Last month journalists at The Swindon Advertiser went on strike over alleged "poverty pay" and job cuts at the title. owned by Newsquest, given the hashtag #scroogequest on Twitter.
But Newsquest chief executive Henry Faure Walker, says although digital income was rising, cuts were needed partly because the papers' traditional funding model of advertising had declined so badly and social media giants like Facebook and Google were "free-riding" newspaper's content and giving "peanuts in return."
He welcomed the government review. "The important point is that if a publisher doesn't adapt their business to the new economic reality, then they will close and the town or city will lose their newspaper."
In 2016 the newspaper trade body The News Media Association (NMA) also raised concerns about the rise of digital news saying the BBC's news website "risks damaging the local press sector, which is currently in transition to a sustainable digital world".
Last year, in response, the corporation and NMA, launched the Local News Partnership Scheme. It set up a shared data unit where local reporters can learn new skills, access BBC News video and audio material and local papers can use 150 licence-fee funded reporters to cover public meetings as part of its £8m annual Local Democracy Scheme.

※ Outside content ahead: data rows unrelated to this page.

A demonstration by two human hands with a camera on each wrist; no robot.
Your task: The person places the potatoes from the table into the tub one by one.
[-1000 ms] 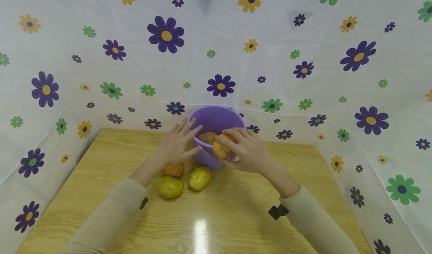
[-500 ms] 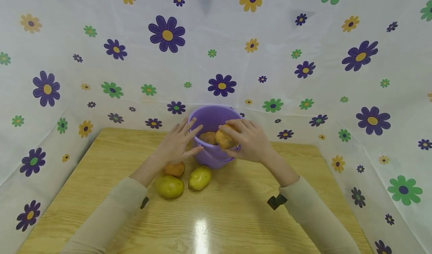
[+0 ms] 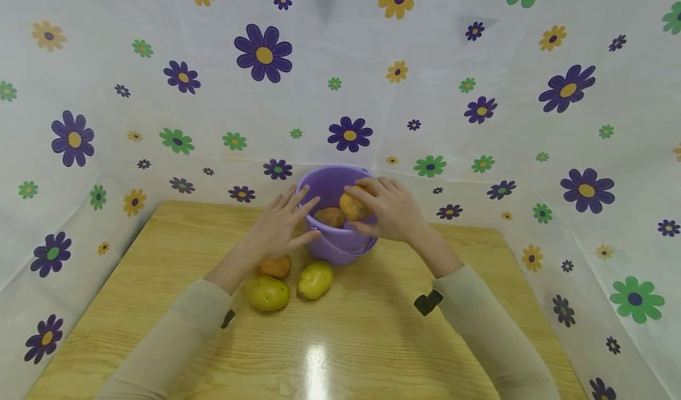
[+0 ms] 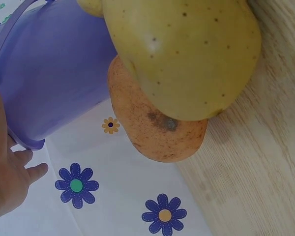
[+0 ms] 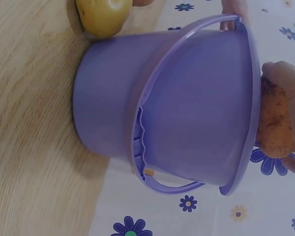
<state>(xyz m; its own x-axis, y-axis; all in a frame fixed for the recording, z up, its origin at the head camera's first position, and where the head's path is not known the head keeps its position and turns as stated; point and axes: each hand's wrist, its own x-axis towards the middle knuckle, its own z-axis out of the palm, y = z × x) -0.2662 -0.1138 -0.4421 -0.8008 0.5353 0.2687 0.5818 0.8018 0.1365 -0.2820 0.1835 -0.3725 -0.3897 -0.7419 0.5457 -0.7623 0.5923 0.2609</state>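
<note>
A purple bucket (image 3: 332, 251) stands upright at the back of the table, its handle hanging down at the front. My right hand (image 3: 395, 211) grips a brown potato (image 3: 353, 206) over the right side of the bucket's mouth; the right wrist view has that potato (image 5: 275, 125) right at the rim. Another brown potato (image 3: 329, 217) shows inside the bucket. On the bucket's left rim my left hand (image 3: 272, 227) rests with spread, straight fingers. Below it lie two yellow potatoes, a left one (image 3: 268, 293) and a right one (image 3: 315, 280), and an orange-brown potato (image 4: 160, 128), partly hidden by the left wrist in the head view.
The wooden table (image 3: 362, 341) reaches forward from the bucket. A white cloth (image 3: 319, 51) with printed flowers hangs behind the table and along both sides. A dark device (image 3: 428, 301) sits at the right sleeve's cuff.
My right hand has moved up and slightly away with its potato, from the front right rim to farther over the bucket's mouth. The left hand has stayed at the rim.
</note>
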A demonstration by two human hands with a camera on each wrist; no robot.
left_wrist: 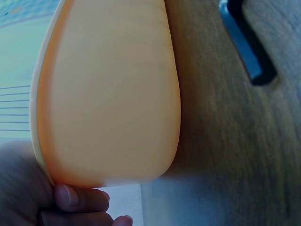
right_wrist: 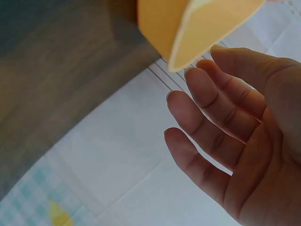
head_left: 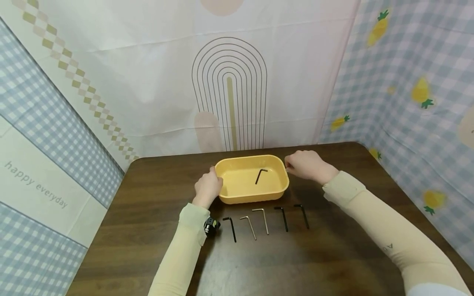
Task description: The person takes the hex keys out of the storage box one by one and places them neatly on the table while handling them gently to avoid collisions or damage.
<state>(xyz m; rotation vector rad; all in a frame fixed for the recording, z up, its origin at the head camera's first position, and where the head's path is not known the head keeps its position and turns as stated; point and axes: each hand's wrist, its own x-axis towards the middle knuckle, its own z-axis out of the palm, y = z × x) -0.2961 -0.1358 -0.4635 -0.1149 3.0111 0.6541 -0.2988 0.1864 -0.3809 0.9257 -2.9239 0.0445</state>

But the chair of the independent press regulator Impress, Jonathan Heawood, said it was not just the big publishers that new funding models should be aimed at.
"There are around 400 innovative and commercially successful, independent publishers in operation already like The Ferret in Scotland or The Bristol Cable which are co-operatives.
"I think this could be the rebirth of the local newspaper if we work out how to help the new business models thrive in the long run, not prop up the old ones."
The Bureau Local, a branch of the Bureau of Investigative Journalism, is another model looking to improve the future of local journalism.
Launched last year with a £500,000 Google grant, its aim is to support public-interest journalism by publishing free data online and collaborating with local and national papers and communities.
So far it is active in 106 UK cities and has helped publish more than 150 local stories - including an investigation into swing seats during the snap election, and council cuts to domestic violence services.
Bureau local director Megan Lucero said: "People are innovating the way they tell stories, we are innovating the way we consume it.
"It rests on how we see journalism- do we see it as a service or do we think it needs to thrive alone as a business? That is a decision we have to make as a society."
Correction: An earlier version of this article incorrectly stated that the Manchester Evening News had announced redundancies a month after the Manchester Arena Bombing of May 2017. The redundancies were announced in June 2016 and this line has been amended.
A complaint about the inaccuracy was upheld by the BBC's Executive Complaints Unit.
Death of the Local Newspaper? was broadcast on Radio 4's PM programme on February 19.
Alice Hutton worked for The Cambridge News between 2010 and 2012 when it was owned by Iliffe News and Media.